In [38]:
# Setup packages 
from collections import Counter
from dash_bootstrap_components._components.Row import Row
import pandas as pd
import numpy as np
import networkx as nx
from networkx.algorithms.community import greedy_modularity_communities
import networkx.algorithms
import networkx.utils # (algorithms to check out: "approximation", "eccentricity", "diameter", "radius", "periphery", "center", "barycenter", "Community" "degree_centrality", "constraint", "local_constraint", "effective_size") 

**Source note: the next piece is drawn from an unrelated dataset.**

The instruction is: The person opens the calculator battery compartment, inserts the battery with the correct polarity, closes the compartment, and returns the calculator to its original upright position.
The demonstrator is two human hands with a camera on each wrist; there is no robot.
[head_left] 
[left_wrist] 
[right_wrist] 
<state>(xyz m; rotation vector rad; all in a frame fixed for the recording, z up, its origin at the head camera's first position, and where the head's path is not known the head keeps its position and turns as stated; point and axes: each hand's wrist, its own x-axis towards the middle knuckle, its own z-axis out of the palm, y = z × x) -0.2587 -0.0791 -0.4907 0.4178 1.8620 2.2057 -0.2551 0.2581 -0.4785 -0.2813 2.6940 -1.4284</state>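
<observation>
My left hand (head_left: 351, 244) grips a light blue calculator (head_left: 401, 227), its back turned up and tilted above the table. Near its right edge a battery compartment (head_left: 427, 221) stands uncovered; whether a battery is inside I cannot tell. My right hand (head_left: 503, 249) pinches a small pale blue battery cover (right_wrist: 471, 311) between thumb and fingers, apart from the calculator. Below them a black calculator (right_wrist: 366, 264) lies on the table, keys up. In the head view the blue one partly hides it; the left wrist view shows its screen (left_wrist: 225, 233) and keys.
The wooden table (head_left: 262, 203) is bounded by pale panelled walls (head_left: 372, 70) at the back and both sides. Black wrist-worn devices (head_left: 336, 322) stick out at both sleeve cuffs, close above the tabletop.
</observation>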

# Dash packages needed for building dash app 

import dash
import dash_core_components as dcc
import dash_bootstrap_components as dbc
import dash_html_components as html
import dash_cytoscape as cyto
import dash_table
from dash.dependencies import Input, Output, State
from dash.exceptions import PreventUpdate

# setup layout and paths
path = "/home/teijehidde/Documents/Git Blog and Coding/"
data_file = "data_dump/data_new5.json" 
external_stylesheets = path + 'Comparing Wikipedia Knowledge Networks (Network Analysis Page links)/Code/stylesheet.css' # downloaded from: https://codepen.io/chriddyp/pen/bWLwgP.css. Should appear in credits! 
app = dash.Dash(external_stylesheets=[dbc.themes.BOOTSTRAP])
styles = {
    'pre': {
        'border': 'thin lightgrey solid',
        'overflowX': 'scroll'
    }
}
colors = {
    'background': 'white', # use color coding later. 
    'text': 'gray'
}
list_colours = ['red', 'blue', 'purple','orange','green','olive', 'maroon', 'brown','lime','teal' ]

In [40]:
# loading data. 
network_data_df = pd.read_json((path + data_file), orient='split')
all_networks = network_data_df.loc[network_data_df['ego'] == True].loc[network_data_df['lang'] == 'en']['title'].values.tolist()

In [41]:
# setting up classes WikiNode and WikiNetwork. 
class WikiNode:
    def __init__(self, node_title, lang, network_data):

        node_data = network_data.loc[network_data['title'] == node_title].loc[network_data['lang'] == lang]
        
        self.node_title = node_data[['title']].iloc[0,0] # iloc[0,0] needed because there can be two instance of same wikipage in the dataframe: one as centralnode (with langlinks) and one as a normal node of other network (without langlinks).  
        self.node_ID = node_data[['uniqueid']].iloc[0,0]
        self.node_links = node_data[['links']].iloc[0,0]
        self.node_lang = node_data[['lang']].iloc[0,0]

In [42]:
class WikiNetwork(WikiNode):
   
    def __init__(self, node_title, lang, threshold = 0):
        
        WikiNode.__init__(self, node_title, lang, network_data = network_data_df)
        self.threshold = threshold
        self.network_nodes = {}
        self.network_links = [node_title]
        self.network_edges = [] 
        self.network_status = []
        
        # Go through node_links of the central node (node_title) to build network.
        for link in self.node_links + [self.node_title]:
            try: 
                Node2 = WikiNode(link, lang, network_data = network_data_df) # NB: the links are not always in the same language as the network. It throws an error as result. - for now it just skips. 
                purged_links = [x for x in Node2.node_links if x in self.node_links]
                purged_edges = []
                for purged_link in purged_links:
                    purged_edges.append((link,purged_link))  
                self.network_nodes[Node2.node_ID] = Node2
                self.network_links = self.network_links + purged_links
                self.network_edges = self.network_edges + purged_edges
            except: 
                pass
        self.links_count = Counter(self.network_links)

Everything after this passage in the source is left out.